Nasional | Jumat, 11 Mei 2018 - 11:49 WIB

Pimpinan JAD Pekanbaru Terduga Provokator Kerusuhan
ANGKAT TANGAN: Seorang napi teroris menyerah dengan mengangkat tangan pascaberakhirnya drama penyanderaan yang menewaskan lima polisi di Rutan Mako Brimob, Depok, Jawa Barat, Kamis (10/5/2018). AFP

JAKARTA (RIAUPOS.CO) - Sekitar pukul 09.00 Kamis (10/5), beberapa polisi tampak memasang garis polisi di sekitar kamar jenazah RS Polri Kramat Jati, Jakarta Timur. Lokasi di sekitar kamar jenazah, yang terdapat masjid dan ruang VIP disterilkan. Beberapa orang yang ada di situ diminta untuk minggir.

Pukul 09.30, dua mobil ambulans warna hijau tua tiba di RS Polri. Dari ambulans kedua, diturunkan seorang pria dengan kursi ruda. Wajahnya ditutup masker, badannya ditutup selimut, kakinya tampak diikat dengan tali. Pria di kursi roda itu didorong oleh petugas. Di belakangnya tampak dua polisi bersenjata laras panjang mengawal.

Kepala Forensik RS Polri Kramajati Kombes Pol Edi Purnomo akhirnya membuka identitas pria yang didorong di kursi roda tersebut. Edi membenarkan jika pria tersebut adalah Wawan Kurniawan alias Abu Afif.

”Iya, masih diobservasi,” ujarnya saat dihubungi melalui pesan WhatsApp kemarin.
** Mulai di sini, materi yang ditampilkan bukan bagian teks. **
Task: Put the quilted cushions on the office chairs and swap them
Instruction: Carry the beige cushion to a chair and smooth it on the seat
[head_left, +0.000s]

Abu Afif memang sempat masuk ke  IGD RS Polri. Hanya sekitar 30 menit dia diperiksa di IGD. Selanjutnya, Abu Afif dirawat di kamar VIP RS Polri.

”Luka di bahu kiri,” ujar Edi.

Namun Edi enggan menjelaskan lebih lanjut penyebab luka yang diderita Abu Afif. Abu Afif diduga sebagai pemicu dan provokator kerusuhan di Mako Brimob Kelapa Dua, Depok, pada Selasa lalu (8/5). Pemicunya adalah makanan yang dikirim oleh keluarganya tak kunjung diberikan oleh petugas. Dia lalu memprovokasi napi lainnya untuk berontak, menjebol terali besi, dan menyerang petugas. Wawan ditahan di Mako Brimob lantaran terlibat kasus terorisme. Dia ditangkap Densus 88 pada 24 Oktober 2017 dalam operasi serentak di empat lokasi.